-- What to work on --
List all lines of the data containing the word "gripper".

-- Material provided --
[Start of section]

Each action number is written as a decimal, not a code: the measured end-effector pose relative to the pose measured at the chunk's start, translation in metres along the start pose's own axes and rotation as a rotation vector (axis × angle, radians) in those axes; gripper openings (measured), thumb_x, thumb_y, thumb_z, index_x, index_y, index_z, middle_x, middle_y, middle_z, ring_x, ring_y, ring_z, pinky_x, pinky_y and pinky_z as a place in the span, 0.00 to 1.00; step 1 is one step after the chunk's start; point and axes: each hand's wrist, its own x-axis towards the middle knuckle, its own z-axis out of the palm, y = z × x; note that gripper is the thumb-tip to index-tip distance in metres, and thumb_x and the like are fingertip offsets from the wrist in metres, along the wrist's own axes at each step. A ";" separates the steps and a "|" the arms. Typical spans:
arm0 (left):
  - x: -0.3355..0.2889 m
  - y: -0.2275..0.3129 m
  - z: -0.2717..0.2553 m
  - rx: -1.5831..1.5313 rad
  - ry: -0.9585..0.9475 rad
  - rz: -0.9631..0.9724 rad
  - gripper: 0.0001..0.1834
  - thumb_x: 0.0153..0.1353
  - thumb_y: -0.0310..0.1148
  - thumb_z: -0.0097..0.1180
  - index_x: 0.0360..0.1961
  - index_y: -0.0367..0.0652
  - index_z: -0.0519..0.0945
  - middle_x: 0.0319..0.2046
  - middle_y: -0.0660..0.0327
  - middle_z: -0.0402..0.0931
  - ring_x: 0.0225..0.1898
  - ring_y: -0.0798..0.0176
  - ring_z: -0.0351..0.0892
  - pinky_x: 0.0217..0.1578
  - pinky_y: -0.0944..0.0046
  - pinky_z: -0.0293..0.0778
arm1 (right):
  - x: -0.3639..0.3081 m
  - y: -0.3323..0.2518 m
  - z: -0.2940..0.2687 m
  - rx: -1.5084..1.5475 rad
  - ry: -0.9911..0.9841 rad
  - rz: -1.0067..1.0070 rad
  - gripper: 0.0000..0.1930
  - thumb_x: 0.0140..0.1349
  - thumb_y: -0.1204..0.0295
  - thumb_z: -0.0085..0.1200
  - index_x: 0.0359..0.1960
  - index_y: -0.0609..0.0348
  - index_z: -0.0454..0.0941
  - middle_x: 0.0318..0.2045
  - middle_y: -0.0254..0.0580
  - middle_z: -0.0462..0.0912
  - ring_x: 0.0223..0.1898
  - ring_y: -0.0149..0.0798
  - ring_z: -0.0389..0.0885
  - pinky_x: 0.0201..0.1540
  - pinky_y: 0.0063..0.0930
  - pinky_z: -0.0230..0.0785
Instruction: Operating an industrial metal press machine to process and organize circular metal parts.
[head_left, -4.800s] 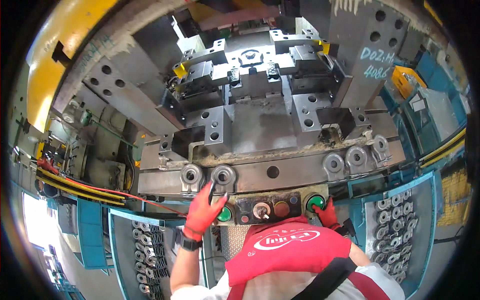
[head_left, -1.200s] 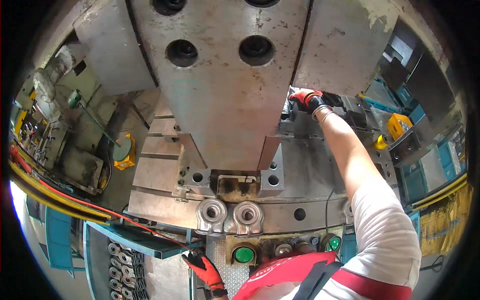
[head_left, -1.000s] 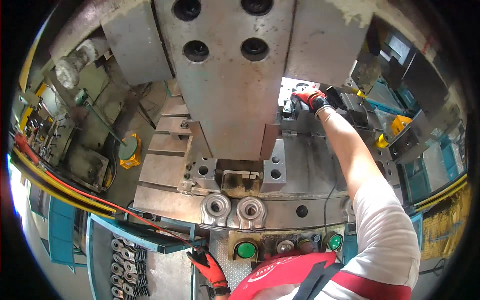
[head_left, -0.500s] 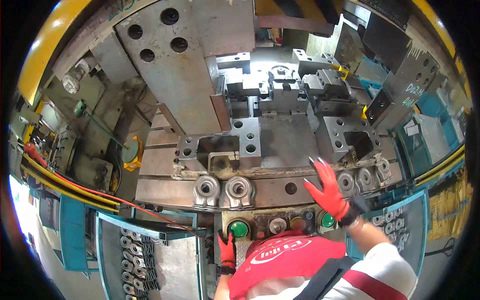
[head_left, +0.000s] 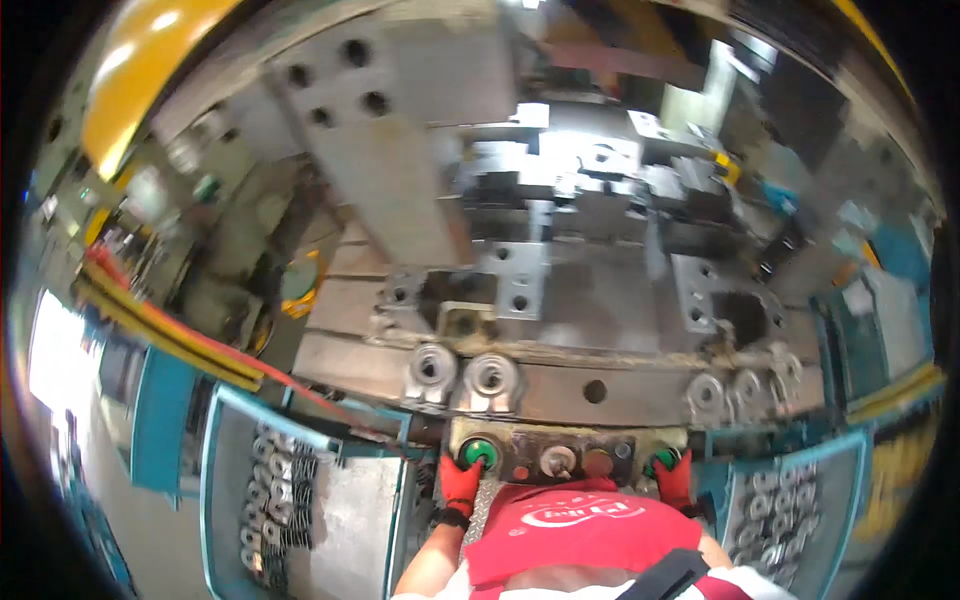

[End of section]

-- Answer to this task --
Each action number is written as a decimal, not a code: the measured end-effector pose relative to the pose measured at the chunk's start, translation in metres along the start pose's own axes and rotation as a rotation vector (axis × angle, radians) in those axes; gripper openings (measured), thumb_x, thumb_y, thumb_z, index_x, index_y, index_z, middle_x, middle_y, middle_z, ring_x, ring_y, ring_z, pinky_x, pinky_y and pinky_z as a place in the span, 0.00 to 1.00; step 1 is one step after the chunk's start; point and axes: each hand's wrist, its own x-axis towards the middle knuckle, its own z-axis out of the palm, y = z × x; note that gripper is the thumb-tip to index-tip distance in metres, and thumb_x and the like are fingertip offsets from the wrist in metres, along the wrist's own axes at each step. A ";" separates the steps and a "|" the arms. Typical spans:
  - gripper: 0.0001..0.1834
  - gripper: 0.0000..0.1930

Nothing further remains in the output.